Work order :: All lines in the data that hold the word "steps" need copying.

Data records ::
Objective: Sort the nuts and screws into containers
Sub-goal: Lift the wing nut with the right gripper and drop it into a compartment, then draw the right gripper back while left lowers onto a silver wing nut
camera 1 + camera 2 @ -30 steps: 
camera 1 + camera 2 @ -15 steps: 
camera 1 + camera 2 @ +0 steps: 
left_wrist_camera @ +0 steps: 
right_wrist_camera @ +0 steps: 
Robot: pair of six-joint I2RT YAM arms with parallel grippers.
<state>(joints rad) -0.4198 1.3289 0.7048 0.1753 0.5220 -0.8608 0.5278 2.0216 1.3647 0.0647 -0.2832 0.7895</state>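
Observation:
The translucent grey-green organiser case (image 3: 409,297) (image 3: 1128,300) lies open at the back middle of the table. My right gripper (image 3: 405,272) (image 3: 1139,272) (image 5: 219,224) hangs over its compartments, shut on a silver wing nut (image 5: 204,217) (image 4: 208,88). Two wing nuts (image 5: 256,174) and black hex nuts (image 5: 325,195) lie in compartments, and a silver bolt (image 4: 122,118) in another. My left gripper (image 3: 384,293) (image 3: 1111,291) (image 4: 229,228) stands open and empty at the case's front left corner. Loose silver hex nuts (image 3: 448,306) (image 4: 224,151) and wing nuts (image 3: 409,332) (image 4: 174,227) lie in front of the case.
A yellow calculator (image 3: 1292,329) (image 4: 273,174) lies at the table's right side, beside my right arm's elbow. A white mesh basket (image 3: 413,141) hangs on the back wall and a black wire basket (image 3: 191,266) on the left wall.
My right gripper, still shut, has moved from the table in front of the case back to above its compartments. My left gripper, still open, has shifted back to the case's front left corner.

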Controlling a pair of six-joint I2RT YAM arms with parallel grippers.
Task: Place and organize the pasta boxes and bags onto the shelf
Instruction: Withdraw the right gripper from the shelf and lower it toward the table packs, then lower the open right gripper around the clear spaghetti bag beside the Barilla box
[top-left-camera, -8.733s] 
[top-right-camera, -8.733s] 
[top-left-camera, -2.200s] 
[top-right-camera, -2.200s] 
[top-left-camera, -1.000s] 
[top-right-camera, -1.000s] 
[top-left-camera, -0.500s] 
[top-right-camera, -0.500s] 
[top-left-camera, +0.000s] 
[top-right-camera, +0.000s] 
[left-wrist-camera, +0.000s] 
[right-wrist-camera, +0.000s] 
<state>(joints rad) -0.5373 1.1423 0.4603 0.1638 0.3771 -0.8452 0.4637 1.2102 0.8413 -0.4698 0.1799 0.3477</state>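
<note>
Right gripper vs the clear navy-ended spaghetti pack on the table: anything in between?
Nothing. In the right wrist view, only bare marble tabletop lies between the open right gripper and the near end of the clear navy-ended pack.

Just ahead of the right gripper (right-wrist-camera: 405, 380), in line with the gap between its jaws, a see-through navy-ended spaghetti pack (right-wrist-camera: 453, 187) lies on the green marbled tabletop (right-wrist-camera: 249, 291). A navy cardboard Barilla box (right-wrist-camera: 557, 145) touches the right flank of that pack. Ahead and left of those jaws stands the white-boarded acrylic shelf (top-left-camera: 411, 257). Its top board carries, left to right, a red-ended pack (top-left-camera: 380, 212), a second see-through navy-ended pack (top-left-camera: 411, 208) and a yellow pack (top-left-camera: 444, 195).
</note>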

Written response ::
camera 1 + camera 2 @ -30 steps: 
camera 1 + camera 2 @ -15 steps: 
camera 1 + camera 2 @ +0 steps: 
left_wrist_camera @ +0 steps: 
right_wrist_camera @ +0 steps: 

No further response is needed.